About this exercise
Among the entries below, take the line with "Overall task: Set" and the line with "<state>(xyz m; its", and output them and every line between them exactly, with nothing else.

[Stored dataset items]

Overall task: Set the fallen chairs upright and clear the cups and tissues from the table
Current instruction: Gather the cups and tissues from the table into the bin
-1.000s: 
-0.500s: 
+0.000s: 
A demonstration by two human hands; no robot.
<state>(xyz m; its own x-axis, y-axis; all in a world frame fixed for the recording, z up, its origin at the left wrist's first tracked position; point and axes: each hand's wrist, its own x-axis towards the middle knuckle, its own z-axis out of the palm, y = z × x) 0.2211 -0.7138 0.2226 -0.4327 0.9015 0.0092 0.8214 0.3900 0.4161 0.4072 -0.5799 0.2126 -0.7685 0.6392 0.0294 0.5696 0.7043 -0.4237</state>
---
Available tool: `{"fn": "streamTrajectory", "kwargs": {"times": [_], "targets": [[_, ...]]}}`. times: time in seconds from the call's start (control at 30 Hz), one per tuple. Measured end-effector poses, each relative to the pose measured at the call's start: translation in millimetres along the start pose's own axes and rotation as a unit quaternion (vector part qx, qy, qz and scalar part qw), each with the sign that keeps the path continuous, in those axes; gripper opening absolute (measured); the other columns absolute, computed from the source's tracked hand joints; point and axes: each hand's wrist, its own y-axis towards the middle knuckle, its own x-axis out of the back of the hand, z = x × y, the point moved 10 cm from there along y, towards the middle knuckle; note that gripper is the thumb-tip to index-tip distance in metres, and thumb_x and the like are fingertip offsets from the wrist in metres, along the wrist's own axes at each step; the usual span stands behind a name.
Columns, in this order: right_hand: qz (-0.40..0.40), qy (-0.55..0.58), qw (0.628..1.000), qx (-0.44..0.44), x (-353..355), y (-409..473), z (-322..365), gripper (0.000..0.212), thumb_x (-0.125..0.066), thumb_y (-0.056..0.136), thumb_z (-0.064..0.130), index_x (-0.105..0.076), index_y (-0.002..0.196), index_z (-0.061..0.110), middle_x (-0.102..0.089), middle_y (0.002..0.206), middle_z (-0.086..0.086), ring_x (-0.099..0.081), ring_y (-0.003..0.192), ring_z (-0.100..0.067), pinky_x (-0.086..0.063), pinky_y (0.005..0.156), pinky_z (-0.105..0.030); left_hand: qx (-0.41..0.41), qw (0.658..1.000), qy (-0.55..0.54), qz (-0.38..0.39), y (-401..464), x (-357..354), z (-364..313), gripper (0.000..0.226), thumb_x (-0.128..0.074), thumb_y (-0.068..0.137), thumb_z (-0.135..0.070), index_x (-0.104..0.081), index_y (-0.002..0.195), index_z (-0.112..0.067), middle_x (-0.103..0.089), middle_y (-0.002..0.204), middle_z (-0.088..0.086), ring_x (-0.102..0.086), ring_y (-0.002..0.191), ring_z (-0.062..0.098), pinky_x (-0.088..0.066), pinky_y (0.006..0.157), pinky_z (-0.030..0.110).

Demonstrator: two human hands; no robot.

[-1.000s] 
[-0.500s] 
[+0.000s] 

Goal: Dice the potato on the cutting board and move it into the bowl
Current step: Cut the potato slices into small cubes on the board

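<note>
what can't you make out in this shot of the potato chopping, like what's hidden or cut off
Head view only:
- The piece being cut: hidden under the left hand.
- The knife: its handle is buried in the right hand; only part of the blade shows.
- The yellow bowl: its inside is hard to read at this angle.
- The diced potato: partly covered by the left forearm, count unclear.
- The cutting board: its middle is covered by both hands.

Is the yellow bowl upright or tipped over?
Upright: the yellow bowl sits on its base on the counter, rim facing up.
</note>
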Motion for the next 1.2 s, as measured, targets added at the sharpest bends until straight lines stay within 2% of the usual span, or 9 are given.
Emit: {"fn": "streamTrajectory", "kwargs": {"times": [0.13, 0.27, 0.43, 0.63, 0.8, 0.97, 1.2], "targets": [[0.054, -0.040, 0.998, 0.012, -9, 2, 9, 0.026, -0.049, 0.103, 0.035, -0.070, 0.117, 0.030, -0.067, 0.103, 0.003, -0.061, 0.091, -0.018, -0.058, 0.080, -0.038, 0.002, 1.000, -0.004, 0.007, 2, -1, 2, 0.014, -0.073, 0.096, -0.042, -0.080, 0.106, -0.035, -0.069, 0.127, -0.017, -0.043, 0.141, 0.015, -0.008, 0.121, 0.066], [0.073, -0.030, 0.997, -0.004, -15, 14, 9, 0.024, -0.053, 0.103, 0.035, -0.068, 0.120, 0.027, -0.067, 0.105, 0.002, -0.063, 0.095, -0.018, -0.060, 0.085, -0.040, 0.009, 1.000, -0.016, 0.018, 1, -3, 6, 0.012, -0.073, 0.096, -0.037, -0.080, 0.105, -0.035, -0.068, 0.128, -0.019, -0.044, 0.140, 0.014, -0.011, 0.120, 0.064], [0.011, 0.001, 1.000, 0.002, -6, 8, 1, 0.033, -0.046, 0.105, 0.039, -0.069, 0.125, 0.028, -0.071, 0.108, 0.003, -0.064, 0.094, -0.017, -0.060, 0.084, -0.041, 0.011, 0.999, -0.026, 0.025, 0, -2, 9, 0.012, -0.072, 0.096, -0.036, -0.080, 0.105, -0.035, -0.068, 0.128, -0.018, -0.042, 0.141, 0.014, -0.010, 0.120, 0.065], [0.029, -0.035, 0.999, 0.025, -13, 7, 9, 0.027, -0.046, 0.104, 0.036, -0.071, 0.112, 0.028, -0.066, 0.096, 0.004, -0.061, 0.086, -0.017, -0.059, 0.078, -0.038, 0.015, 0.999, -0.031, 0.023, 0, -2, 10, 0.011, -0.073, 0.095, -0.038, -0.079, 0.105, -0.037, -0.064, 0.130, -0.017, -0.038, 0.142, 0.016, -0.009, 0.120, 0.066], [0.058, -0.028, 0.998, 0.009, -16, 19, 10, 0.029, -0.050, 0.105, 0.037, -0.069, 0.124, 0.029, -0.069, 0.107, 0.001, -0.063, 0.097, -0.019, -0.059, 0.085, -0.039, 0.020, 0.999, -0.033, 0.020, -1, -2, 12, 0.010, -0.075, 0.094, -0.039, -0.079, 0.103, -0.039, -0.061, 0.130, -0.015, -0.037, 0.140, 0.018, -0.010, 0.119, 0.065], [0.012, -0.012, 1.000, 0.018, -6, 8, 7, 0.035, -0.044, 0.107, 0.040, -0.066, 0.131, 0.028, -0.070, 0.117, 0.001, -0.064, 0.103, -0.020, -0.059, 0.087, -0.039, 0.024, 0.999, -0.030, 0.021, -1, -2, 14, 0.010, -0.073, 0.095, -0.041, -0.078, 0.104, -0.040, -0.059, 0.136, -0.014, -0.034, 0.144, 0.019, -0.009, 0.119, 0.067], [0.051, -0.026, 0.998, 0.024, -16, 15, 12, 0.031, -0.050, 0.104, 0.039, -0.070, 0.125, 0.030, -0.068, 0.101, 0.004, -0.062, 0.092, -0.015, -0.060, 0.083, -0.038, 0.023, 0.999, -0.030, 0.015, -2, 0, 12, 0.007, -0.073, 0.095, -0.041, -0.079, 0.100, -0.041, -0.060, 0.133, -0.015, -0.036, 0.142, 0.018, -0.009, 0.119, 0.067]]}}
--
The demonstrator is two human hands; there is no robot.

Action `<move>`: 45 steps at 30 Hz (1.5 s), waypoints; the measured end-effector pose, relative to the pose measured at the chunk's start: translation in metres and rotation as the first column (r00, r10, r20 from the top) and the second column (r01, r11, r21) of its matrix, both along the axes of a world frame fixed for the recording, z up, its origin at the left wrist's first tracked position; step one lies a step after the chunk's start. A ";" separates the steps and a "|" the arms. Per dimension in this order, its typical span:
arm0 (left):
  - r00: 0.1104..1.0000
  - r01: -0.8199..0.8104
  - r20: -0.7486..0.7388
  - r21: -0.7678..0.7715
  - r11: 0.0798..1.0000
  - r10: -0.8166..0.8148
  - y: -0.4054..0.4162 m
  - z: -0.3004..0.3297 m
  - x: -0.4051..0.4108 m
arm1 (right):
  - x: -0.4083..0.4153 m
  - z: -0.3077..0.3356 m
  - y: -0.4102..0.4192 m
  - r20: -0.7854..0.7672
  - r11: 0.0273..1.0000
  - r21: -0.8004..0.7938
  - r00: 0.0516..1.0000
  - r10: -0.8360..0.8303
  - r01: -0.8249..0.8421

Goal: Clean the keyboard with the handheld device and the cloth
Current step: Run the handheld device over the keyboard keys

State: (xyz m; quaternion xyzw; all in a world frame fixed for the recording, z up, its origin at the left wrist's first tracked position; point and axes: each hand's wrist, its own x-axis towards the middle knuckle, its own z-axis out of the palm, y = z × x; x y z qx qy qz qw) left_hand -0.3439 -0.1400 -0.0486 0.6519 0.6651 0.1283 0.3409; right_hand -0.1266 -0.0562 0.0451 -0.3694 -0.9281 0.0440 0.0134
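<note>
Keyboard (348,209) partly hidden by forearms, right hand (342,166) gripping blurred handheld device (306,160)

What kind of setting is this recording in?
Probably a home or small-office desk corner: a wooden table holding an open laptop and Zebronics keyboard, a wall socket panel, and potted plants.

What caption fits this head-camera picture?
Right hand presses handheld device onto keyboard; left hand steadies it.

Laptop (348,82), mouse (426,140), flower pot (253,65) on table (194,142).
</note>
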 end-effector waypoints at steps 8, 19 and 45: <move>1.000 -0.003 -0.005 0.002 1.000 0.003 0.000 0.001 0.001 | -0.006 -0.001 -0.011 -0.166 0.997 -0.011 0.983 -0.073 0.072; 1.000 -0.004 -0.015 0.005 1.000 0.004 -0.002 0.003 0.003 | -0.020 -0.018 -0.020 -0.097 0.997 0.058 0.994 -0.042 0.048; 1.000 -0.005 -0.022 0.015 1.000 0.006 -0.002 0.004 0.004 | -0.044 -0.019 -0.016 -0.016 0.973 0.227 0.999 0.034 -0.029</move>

Exercise response
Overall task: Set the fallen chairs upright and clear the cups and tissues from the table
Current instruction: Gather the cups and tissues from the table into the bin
-1.000s: 
-0.500s: 
+0.000s: 
A demonstration by two human hands; no robot.
<state>(xyz m; its own x-axis, y-axis; all in a world frame fixed for the recording, z up, its origin at the left wrist's first tracked position; point and axes: each hand's wrist, its own x-axis towards the middle knuckle, its own z-axis out of the palm, y = z × x) 0.2211 -0.7138 0.2226 -0.4327 0.9015 0.0092 0.8214 0.3900 0.4161 0.4072 -0.5799 0.2126 -0.7685 0.6392 0.0294 0.5696 0.7043 -0.4237</state>

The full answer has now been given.